Overweging 2e zondag van de advent 2013 Pius X, Nootdorp en Berkel
Lezingen: Jesaja 11,1-10 Mt.3,1-12
Donderdag overleed Nelson Mandela. Ik denk dat zelfs Nederlandse tieners hem vanuit hun geschiedenislessen wel kenden. Net als Ghandi, Martin Luther King en bisschop Romero was hij een grote voorvechter voor vrede en verzoening, de mensenrechten, de rechtvaardigheid en de gelijkheid en broederschap.
Maar in een catechetisch werkboek ter voorbereiding op het ontvangen van het sacrament van het vormsel staat de opdracht: “Noem eens mensen uit je eigen omgeving die zich inzetten voor een betere wereld”, De meeste kinderen weten dan niemand te noemen.
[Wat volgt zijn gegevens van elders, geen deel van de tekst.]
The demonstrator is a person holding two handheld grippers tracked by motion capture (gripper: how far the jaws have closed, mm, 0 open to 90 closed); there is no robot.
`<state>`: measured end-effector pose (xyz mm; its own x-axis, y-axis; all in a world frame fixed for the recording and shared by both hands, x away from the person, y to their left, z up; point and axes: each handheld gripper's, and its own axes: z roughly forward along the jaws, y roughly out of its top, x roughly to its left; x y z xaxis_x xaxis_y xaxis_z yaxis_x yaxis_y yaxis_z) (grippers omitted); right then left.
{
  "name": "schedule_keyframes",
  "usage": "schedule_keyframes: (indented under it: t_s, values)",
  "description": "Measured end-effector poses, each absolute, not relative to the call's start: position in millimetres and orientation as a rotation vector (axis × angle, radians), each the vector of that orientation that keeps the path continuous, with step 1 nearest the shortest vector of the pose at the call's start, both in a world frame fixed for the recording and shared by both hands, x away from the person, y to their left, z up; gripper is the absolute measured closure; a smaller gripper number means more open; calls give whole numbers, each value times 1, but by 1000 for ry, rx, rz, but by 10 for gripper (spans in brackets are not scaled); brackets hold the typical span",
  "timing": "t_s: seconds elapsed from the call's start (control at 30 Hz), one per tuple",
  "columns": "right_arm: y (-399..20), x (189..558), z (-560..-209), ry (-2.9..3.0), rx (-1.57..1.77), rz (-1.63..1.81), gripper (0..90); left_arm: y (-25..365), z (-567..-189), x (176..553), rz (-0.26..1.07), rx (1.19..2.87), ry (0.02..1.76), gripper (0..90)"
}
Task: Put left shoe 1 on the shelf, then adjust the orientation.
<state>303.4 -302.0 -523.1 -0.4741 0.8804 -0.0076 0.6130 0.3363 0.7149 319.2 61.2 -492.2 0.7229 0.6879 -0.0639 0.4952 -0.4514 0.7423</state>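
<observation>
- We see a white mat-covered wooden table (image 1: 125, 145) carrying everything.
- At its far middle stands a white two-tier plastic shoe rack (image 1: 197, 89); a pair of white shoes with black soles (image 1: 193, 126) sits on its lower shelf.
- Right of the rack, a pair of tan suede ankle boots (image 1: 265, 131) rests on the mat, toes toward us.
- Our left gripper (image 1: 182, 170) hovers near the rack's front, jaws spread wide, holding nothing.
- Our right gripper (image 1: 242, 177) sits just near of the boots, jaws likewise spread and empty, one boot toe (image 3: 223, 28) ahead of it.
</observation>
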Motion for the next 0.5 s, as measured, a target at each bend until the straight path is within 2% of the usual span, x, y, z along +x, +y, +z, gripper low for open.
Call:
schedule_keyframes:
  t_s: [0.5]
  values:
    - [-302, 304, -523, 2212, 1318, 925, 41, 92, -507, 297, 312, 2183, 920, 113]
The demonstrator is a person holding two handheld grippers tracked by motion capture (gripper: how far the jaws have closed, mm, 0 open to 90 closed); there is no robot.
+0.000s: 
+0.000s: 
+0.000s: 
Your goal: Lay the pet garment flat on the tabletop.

Ze zijn wel in staat enkele organisaties te noemen, zoals Greenpeace en Artsen zonder Grenzen, maar dat zijn organisaties die ze uit de krant of van de T.V. kennen. Maar mensen uit eigen familie of kennissenkring kennen ze niet. Hoe komt dat? Misschien omdat de mensen die zich inzetten voor een betere wereld dit niet opvallend maar in stilte doen. Mandela is in de stilte van de gevangenis veranderd van een guerrillastrijder in een verzoener. Hij zei: “Als je vrede wil sluiten met je vijand, moet je met hem werken. Dan wordt hij je partner”.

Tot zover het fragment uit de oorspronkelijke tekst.